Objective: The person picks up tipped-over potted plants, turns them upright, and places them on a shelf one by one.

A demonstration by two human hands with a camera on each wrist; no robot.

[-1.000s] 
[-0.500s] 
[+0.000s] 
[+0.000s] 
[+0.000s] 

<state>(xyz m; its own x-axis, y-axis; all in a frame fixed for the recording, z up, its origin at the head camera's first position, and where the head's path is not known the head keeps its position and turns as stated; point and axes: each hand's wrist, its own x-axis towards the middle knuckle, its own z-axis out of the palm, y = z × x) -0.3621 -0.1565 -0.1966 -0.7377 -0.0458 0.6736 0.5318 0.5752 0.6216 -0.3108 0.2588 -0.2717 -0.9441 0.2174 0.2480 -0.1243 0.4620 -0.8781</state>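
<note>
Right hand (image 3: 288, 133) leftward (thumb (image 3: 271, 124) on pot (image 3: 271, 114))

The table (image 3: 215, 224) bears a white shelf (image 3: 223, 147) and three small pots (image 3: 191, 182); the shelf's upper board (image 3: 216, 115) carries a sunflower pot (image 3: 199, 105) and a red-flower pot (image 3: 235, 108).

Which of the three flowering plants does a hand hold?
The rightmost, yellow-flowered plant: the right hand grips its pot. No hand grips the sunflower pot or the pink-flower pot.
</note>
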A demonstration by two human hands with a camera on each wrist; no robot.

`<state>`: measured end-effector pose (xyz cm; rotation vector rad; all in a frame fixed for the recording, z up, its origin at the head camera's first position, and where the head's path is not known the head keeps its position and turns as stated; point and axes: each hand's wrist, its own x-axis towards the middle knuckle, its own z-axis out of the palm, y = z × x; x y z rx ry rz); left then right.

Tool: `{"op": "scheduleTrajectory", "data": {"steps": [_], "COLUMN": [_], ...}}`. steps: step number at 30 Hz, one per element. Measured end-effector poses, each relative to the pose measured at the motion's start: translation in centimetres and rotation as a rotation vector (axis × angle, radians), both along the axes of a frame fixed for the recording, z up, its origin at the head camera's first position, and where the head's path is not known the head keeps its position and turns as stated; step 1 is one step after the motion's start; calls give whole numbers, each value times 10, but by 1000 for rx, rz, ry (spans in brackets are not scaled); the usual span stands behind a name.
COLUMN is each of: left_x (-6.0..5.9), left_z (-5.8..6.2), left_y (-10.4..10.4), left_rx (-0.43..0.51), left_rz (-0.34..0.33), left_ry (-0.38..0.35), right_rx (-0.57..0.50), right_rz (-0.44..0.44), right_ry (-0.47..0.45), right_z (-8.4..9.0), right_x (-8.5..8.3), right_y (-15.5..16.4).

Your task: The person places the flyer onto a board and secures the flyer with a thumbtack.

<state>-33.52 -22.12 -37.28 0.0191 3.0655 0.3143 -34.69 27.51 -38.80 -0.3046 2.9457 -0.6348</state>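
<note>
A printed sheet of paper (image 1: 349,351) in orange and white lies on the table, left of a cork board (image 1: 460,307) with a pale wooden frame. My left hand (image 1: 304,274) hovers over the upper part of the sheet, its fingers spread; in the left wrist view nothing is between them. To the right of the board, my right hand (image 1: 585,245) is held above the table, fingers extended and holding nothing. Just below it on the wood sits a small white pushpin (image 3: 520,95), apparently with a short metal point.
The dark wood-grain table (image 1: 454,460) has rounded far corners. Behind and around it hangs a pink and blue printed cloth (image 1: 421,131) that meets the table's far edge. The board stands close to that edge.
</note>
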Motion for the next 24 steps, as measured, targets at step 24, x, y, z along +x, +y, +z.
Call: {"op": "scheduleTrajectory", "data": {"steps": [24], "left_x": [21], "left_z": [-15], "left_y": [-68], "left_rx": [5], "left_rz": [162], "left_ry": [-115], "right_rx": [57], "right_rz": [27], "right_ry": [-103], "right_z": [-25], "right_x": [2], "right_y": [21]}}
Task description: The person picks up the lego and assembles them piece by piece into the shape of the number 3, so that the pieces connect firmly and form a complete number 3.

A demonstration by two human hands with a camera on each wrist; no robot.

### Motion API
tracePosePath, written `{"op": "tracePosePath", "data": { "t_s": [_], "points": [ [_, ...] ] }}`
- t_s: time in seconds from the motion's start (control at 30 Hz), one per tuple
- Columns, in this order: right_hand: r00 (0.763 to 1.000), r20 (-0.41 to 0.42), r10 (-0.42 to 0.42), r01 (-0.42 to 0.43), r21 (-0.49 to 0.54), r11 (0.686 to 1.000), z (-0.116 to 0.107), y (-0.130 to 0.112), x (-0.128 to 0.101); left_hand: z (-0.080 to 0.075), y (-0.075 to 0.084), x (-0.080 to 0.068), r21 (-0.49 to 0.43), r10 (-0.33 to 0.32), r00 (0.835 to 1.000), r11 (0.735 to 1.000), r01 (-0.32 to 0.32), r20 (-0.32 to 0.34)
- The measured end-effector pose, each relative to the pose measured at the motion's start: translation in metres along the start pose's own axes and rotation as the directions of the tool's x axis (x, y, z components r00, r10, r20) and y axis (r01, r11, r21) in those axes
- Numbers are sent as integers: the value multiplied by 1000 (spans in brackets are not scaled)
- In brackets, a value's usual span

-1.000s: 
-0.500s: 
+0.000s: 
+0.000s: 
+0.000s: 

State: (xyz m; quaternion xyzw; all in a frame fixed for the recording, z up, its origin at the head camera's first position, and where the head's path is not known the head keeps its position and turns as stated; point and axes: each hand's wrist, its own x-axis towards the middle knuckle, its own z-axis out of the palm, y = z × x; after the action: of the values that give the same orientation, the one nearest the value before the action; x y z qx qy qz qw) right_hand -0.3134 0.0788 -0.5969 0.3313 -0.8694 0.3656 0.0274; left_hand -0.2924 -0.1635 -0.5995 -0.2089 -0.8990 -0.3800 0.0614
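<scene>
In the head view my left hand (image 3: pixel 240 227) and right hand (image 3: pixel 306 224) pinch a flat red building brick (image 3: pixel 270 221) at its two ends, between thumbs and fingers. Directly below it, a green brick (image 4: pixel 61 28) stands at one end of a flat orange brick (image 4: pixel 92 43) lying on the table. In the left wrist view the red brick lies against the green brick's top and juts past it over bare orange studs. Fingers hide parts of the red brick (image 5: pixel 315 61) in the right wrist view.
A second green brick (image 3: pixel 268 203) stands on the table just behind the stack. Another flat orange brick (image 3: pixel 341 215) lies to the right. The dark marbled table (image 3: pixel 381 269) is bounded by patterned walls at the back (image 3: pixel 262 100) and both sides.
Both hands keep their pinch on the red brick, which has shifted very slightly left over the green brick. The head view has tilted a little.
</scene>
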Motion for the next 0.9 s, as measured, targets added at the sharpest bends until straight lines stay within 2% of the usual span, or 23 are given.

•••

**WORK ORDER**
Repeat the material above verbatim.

**RESULT FOR THIS EXERCISE**
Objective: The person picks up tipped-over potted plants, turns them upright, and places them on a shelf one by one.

A demonstration by two human hands with a camera on each wrist; no robot.

[-1.000s] 
[-0.500s] 
[+0.000s] 
[+0.000s] 
[+0.000s] 

<state>(xyz m; its own x-axis, y-axis; all in a frame fixed for the recording, z up, its origin at the head camera's first position, and where the head's path is not known the head keeps its position and turns as stated; point and axes: each hand's wrist, its own x-axis towards the middle knuckle, its own z-axis out of the palm, y = z × x) -0.3621 -0.1565 -0.1966 -0.7377 -0.0458 0.6736 0.5318 0.5752 0.6216 -0.3108 0.2588 -0.2717 -0.9441 0.2174 0.2480 -0.1243 0.4620 -0.8781</state>
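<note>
Right hand (image 3: 288, 133) leftward (thumb (image 3: 271, 124) on pot (image 3: 271, 114))

The table (image 3: 215, 224) bears a white shelf (image 3: 223, 147) and three small pots (image 3: 191, 182); the shelf's upper board (image 3: 216, 115) carries a sunflower pot (image 3: 199, 105) and a red-flower pot (image 3: 235, 108).

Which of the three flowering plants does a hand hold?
The rightmost, yellow-flowered plant: the right hand grips its pot. No hand grips the sunflower pot or the pink-flower pot.
</note>
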A demonstration by two human hands with a camera on each wrist; no robot.

`<state>`: measured end-effector pose (xyz cm; rotation vector rad; all in a frame fixed for the recording, z up, its origin at the head camera's first position, and where the head's path is not known the head keeps its position and turns as stated; point and axes: each hand's wrist, its own x-axis towards the middle knuckle, its own z-axis out of the palm, y = z × x; x y z rx ry rz); left then right.

Tool: `{"op": "scheduleTrajectory", "data": {"steps": [_], "COLUMN": [_], ...}}`. steps: step number at 30 Hz, one per element. Measured end-effector poses, each relative to the pose measured at the motion's start: translation in centimetres and rotation as a rotation vector (axis × angle, radians), both along the axes of a frame fixed for the recording, z up, its origin at the head camera's first position, and where the head's path is not known the head keeps its position and turns as stated; step 1 is one step after the motion's start; calls give whole numbers, each value times 10, but by 1000 for rx, rz, ry (spans in brackets are not scaled); the usual span stands behind a name.
COLUMN is each of: left_x (-6.0..5.9), left_z (-5.8..6.2), left_y (-10.4..10.4), left_rx (-0.43..0.51), left_rz (-0.34..0.33), left_ry (-0.38..0.35), right_rx (-0.57..0.50), right_rz (-0.44..0.44), right_ry (-0.47..0.45), right_z (-8.4..9.0), right_x (-8.5..8.3), right_y (-15.5..16.4).

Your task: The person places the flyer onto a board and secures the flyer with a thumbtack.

<state>-33.52 -22.12 -37.28 0.0191 3.0655 0.3143 -34.69 27.51 -38.80 -0.3046 2.9457 -0.6348</state>
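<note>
A printed sheet of paper (image 1: 349,351) in orange and white lies on the table, left of a cork board (image 1: 460,307) with a pale wooden frame. My left hand (image 1: 304,274) hovers over the upper part of the sheet, its fingers spread; in the left wrist view nothing is between them. To the right of the board, my right hand (image 1: 585,245) is held above the table, fingers extended and holding nothing. Just below it on the wood sits a small white pushpin (image 3: 520,95), apparently with a short metal point.
The dark wood-grain table (image 1: 454,460) has rounded far corners. Behind and around it hangs a pink and blue printed cloth (image 1: 421,131) that meets the table's far edge. The board stands close to that edge.
</note>
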Motion for the next 24 steps, as measured, targets at step 24, x, y, z along +x, +y, +z.
Call: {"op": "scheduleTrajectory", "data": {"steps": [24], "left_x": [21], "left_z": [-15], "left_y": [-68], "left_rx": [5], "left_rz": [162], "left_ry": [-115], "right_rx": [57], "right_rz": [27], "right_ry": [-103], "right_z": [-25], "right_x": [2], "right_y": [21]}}
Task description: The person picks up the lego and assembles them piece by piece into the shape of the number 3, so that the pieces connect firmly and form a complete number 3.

A demonstration by two human hands with a camera on each wrist; no robot.

### Motion API
tracePosePath, written `{"op": "tracePosePath", "data": { "t_s": [_], "points": [ [_, ...] ] }}`
- t_s: time in seconds from the motion's start (control at 30 Hz), one per tuple
- Columns, in this order: right_hand: r00 (0.763 to 1.000), r20 (-0.41 to 0.42), r10 (-0.42 to 0.42), r01 (-0.42 to 0.43), r21 (-0.49 to 0.54), r11 (0.686 to 1.000), z (-0.116 to 0.107), y (-0.130 to 0.112), x (-0.128 to 0.101); left_hand: z (-0.080 to 0.075), y (-0.075 to 0.084), x (-0.080 to 0.068), r21 (-0.49 to 0.43), r10 (-0.33 to 0.32), r00 (0.835 to 1.000), r11 (0.735 to 1.000), r01 (-0.32 to 0.32), r20 (-0.32 to 0.34)
- The measured end-effector pose, each relative to the pose measured at the motion's start: translation in metres along the start pose's own axes and rotation as the directions of the tool's x axis (x, y, z components r00, r10, r20) and y axis (r01, r11, r21) in those axes
- Numbers are sent as integers: the value multiplied by 1000 (spans in brackets are not scaled)
- In brackets, a value's usual span

-1.000s: 
-0.500s: 
+0.000s: 
+0.000s: 
+0.000s: 

State: (xyz m; quaternion xyzw; all in a frame fixed for the recording, z up, its origin at the head camera's first position, and where the head's path is not known the head keeps its position and turns as stated; point and axes: each hand's wrist, its own x-axis towards the middle knuckle, its own z-axis out of the palm, y = z × x; after the action: of the values that give the same orientation, the one nearest the value before the action; x y z qx qy qz qw) right_hand -0.3134 0.0788 -0.5969 0.3313 -0.8694 0.3656 0.0274; left_hand -0.2924 -0.1635 -0.5995 -0.2089 -0.8990 -0.3800 0.0614
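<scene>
In the head view my left hand (image 3: pixel 240 227) and right hand (image 3: pixel 306 224) pinch a flat red building brick (image 3: pixel 270 221) at its two ends, between thumbs and fingers. Directly below it, a green brick (image 4: pixel 61 28) stands at one end of a flat orange brick (image 4: pixel 92 43) lying on the table. In the left wrist view the red brick lies against the green brick's top and juts past it over bare orange studs. Fingers hide parts of the red brick (image 5: pixel 315 61) in the right wrist view.
A second green brick (image 3: pixel 268 203) stands on the table just behind the stack. Another flat orange brick (image 3: pixel 341 215) lies to the right. The dark marbled table (image 3: pixel 381 269) is bounded by patterned walls at the back (image 3: pixel 262 100) and both sides.
Both hands keep their pinch on the red brick, which has shifted very slightly left over the green brick. The head view has tilted a little.
</scene>
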Motion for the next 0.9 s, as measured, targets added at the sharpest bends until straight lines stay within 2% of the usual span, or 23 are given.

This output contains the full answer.